My next move was calculated. I knew this part of the city, knew we were near a safe house and an entrance to the warren of the underground where they would not be able to follow without getting lost. I broke from the line into the crowd, hands clawing, legs kicking wildly with every stride. The crown prince and the god attempted to follow me, as I suspected they might, and the soldiers began to push their way toward me, as well. But there was chaos now and rebel sympathizers within the throng began to hurl their abuse more broadly. I cast a quick look over my shoulder to see Shran with a smear of mud, or something worse, in his bright hair. The look on his face was one of cold determination, resignation, as he tried to cleave to Tirce.

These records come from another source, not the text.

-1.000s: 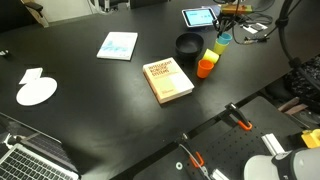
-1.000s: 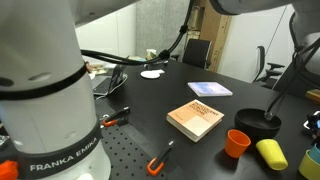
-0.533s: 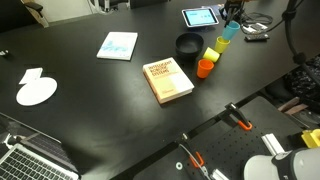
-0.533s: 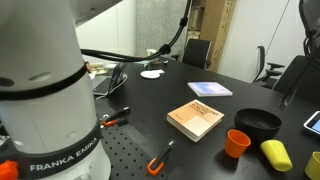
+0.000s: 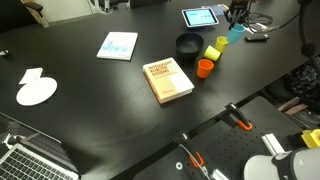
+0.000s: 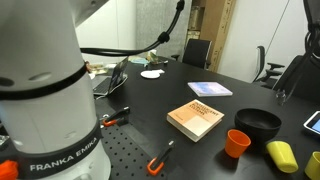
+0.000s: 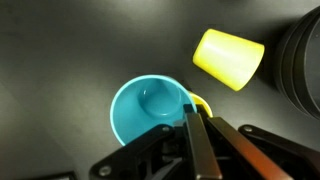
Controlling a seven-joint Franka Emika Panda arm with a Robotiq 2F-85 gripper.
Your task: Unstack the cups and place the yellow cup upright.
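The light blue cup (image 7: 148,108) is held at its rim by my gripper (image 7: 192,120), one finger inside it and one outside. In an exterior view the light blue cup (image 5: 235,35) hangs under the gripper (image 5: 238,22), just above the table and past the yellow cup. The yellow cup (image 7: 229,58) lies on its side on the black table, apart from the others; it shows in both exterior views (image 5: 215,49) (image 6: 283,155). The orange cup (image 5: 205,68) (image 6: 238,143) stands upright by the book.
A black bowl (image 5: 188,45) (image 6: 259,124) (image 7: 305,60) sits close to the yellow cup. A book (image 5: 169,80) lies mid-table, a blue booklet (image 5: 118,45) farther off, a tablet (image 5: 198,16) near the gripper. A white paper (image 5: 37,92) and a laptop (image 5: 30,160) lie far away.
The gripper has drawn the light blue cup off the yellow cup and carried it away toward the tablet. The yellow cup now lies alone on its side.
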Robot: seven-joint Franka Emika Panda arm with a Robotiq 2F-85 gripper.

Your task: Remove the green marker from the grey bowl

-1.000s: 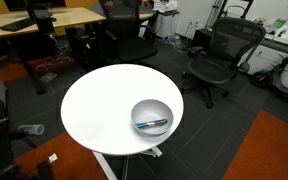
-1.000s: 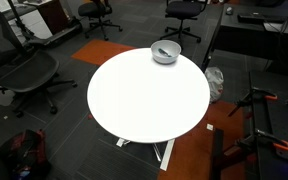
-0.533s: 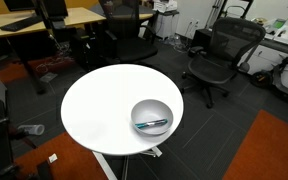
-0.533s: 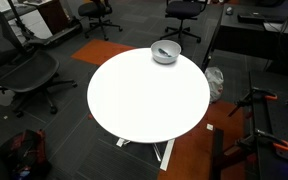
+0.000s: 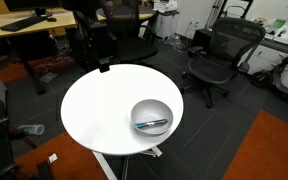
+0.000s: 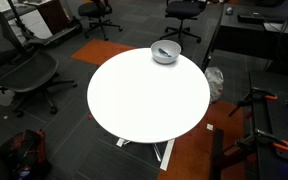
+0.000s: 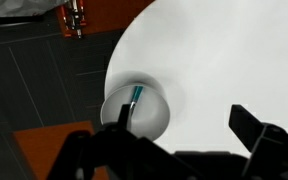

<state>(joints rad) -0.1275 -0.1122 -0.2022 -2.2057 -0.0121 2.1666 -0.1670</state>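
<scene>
Hovering, fingers [image 7: 256, 135] spread, I am eyeing the green marker [image 7: 134, 97] in the grey bowl [image 7: 154, 118]. It is probably light, stiff and slick, so I am favouring its mid-shaft.

— Arm, where?
— My arm [image 5: 90, 35] shows dark and blurred near the top edge in an exterior view, angled downward.
— And the gripper [image 7: 181, 115]?
— Wrist view: jaws spread wide, empty. Both fingers [image 7: 256, 138] are dark along the bottom edge, held in the air.
</scene>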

With the hands of strangers pawing my body I dove for the ground, weaving between pairs of legs filthier even than my own, my escape assured even as I heard the soldiers calling for order, the voice of the god raised in a divine howl. I saw the sigil carved into the safe house’s foundation, the diamond divided. Our sign. I grinned at the risk of having my teeth kicked out of my mouth. They might have all the power, but there were more of us, and more wildness in us, more want, than any unfeeling god and his royal puppet could muster.
My heart beat hot and fast with Ji’s thrilling, her anger. My anger. Ji and I, a stranger and a woman estranged. I felt hollowed out, like an empty lamp or a waiting coffin. I came to myself slowly, my heart and head unwilling to relinquish the other world, another life.
“Eiren.”
Cold stone, cold as the frosted soil I’d clutched in the woods beyond Zhaeha. A stern voice, but warm, too. Warm enough to breathe feeling back into stiff fingers.
“Eiren, where were you?”
My eyes popped open. Gannet’s face wheeled above mine before settling into a familiar shape, smooth jaw, a sweep of pale hair, the worried curve of his lips beneath the unfeeling mask. I’d fallen out of my bed. He reached out a hand to help me from where I lay prone, but I didn’t take it, using my own instead to be sure that I was whole, unharmed. The smell of refuse faded from my nostrils, so real I could still feel Ji’s suppressed gag. Gannet frowned, and when I still did not take his hand, he retracted it.
“Another vision?” His tone was distant, but he couldn’t disguise his curiosity.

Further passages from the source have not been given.